| What is expected |
Among the entries below, only the lines starting at the one with "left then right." and ending at the one with "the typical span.", both included, are to be printed exactly.

*** Opening of Data for this exercise ***

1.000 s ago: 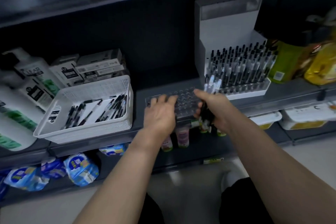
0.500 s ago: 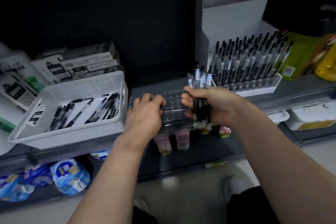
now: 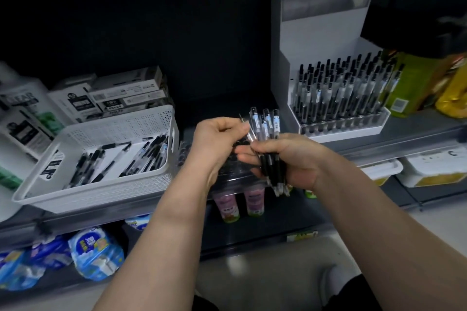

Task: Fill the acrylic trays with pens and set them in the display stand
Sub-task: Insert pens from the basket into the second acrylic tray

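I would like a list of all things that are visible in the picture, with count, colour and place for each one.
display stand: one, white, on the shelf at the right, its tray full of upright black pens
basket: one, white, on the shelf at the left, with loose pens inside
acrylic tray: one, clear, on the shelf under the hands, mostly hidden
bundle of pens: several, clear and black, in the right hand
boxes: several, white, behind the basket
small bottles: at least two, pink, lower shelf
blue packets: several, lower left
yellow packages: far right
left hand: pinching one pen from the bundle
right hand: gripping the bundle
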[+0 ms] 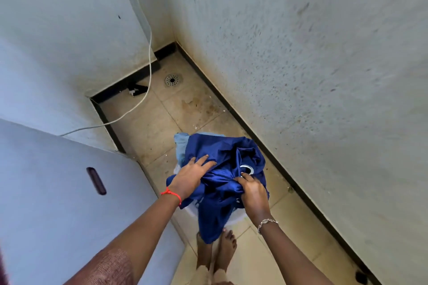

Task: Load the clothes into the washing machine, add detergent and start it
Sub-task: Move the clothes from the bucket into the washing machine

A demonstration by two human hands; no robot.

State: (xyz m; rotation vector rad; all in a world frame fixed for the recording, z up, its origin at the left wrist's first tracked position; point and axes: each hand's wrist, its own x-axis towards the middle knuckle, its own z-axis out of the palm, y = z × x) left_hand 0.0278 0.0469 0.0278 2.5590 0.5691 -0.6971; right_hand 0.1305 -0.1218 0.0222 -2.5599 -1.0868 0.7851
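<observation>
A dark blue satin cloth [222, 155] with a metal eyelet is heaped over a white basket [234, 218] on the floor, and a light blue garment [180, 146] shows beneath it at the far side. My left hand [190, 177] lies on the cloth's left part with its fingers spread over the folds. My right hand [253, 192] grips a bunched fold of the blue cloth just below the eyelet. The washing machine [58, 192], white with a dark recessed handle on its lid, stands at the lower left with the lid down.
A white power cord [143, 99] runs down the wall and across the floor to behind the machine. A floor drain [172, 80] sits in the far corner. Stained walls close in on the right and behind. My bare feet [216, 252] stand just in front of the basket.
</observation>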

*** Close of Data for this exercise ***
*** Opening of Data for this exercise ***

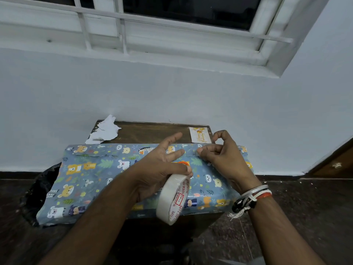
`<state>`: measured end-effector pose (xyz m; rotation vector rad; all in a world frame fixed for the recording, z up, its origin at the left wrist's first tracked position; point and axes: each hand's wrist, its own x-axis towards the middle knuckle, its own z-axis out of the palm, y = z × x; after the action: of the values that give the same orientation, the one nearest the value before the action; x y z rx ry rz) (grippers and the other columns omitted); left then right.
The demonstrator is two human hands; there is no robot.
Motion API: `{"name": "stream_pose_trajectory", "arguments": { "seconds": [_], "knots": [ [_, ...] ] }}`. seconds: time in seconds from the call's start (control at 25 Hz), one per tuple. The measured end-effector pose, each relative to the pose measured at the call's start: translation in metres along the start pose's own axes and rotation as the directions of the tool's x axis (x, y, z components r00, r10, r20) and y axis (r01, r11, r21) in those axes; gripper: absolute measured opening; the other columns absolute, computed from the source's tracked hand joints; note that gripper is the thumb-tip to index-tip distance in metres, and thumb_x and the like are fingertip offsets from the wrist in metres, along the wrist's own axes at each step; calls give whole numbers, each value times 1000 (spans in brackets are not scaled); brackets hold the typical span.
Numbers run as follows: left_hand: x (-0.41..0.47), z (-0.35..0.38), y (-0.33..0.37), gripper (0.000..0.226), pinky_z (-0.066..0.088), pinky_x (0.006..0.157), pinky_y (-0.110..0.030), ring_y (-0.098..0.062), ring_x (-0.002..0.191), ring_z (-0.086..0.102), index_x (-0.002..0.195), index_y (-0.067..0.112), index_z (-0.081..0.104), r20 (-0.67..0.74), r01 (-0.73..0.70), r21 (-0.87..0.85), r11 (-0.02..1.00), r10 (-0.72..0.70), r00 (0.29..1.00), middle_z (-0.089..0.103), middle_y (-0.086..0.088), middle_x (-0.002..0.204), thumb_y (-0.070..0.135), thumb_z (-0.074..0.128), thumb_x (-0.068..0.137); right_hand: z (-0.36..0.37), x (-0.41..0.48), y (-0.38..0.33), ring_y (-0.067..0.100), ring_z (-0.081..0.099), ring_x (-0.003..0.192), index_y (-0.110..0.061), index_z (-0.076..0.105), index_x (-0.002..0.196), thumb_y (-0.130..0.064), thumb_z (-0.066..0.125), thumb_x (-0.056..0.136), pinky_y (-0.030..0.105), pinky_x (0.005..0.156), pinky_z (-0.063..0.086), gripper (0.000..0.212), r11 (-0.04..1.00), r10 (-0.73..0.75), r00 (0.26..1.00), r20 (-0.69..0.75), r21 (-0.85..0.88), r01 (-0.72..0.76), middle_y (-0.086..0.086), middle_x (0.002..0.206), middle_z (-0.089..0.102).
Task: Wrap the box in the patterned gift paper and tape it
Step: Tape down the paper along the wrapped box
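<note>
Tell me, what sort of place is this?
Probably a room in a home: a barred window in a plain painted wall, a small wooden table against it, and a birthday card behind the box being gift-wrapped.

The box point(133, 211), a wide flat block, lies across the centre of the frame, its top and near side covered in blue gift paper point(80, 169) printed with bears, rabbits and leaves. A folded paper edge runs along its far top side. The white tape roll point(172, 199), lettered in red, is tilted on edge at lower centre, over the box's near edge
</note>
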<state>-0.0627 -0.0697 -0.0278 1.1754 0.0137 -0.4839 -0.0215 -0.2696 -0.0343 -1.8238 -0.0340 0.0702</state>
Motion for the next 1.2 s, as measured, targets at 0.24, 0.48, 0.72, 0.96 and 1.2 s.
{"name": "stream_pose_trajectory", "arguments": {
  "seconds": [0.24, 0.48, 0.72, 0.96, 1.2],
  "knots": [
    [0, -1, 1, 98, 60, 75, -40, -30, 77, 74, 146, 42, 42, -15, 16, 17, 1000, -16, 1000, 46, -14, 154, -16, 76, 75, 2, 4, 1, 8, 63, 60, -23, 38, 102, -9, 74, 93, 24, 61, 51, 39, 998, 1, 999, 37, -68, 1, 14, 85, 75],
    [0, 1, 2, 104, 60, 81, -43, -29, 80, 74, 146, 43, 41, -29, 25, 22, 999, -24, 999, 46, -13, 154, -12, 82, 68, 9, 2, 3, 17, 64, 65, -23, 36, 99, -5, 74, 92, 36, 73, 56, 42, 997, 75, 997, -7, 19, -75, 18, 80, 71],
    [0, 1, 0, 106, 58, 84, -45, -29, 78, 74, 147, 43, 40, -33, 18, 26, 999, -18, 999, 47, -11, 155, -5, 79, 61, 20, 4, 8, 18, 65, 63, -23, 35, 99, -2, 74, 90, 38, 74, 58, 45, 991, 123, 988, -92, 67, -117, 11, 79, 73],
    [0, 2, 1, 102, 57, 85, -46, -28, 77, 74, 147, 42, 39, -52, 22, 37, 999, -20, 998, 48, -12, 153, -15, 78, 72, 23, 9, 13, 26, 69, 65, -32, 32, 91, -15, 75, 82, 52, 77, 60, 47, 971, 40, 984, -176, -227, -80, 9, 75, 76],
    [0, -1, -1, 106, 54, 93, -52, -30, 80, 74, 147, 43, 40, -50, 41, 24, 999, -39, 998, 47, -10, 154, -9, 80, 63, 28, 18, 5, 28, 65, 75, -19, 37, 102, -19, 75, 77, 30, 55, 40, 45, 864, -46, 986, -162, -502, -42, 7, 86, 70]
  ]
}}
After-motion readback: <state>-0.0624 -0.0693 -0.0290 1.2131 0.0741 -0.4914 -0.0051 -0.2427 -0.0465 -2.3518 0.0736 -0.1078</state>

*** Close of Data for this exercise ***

| Written answer |
`<state>`: measured end-effector pose (xyz m; rotation vector rad; all in a world frame fixed for the recording, z up, its origin at the left wrist's first tracked position; point and axes: each hand's wrist, its own x-axis towards the middle knuckle, its own z-axis out of the palm, y = z × x; after the action: of the values that give the same orientation, the one nearest the value before the action; x y z rx ry rz) (grippers and the other columns omitted); left then right.
The demonstrator is two human hands; there is no robot.
Motion API: `{"name": "stream_pose_trajectory", "arguments": { "seconds": [_], "knots": [ [_, ...] ] }}`. seconds: time in seconds from the call's start (control at 25 Hz), one per tuple. The measured end-effector pose, each relative to the pose measured at the call's start: translation in metres along the start pose's own axes and rotation as the directions of the tool's x axis (x, y, z components r00, r10, r20) and y axis (r01, r11, r21) in those axes; gripper: absolute measured opening; the other columns absolute, computed from the source's tracked hand joints; note that gripper is the thumb-tip to index-tip distance in metres, and thumb_x and the like are fingertip offsets from the wrist in metres, along the wrist's own axes at each step; calls give whole numbers, each value times 1000 (spans in brackets are not scaled); brackets hold the typical span.

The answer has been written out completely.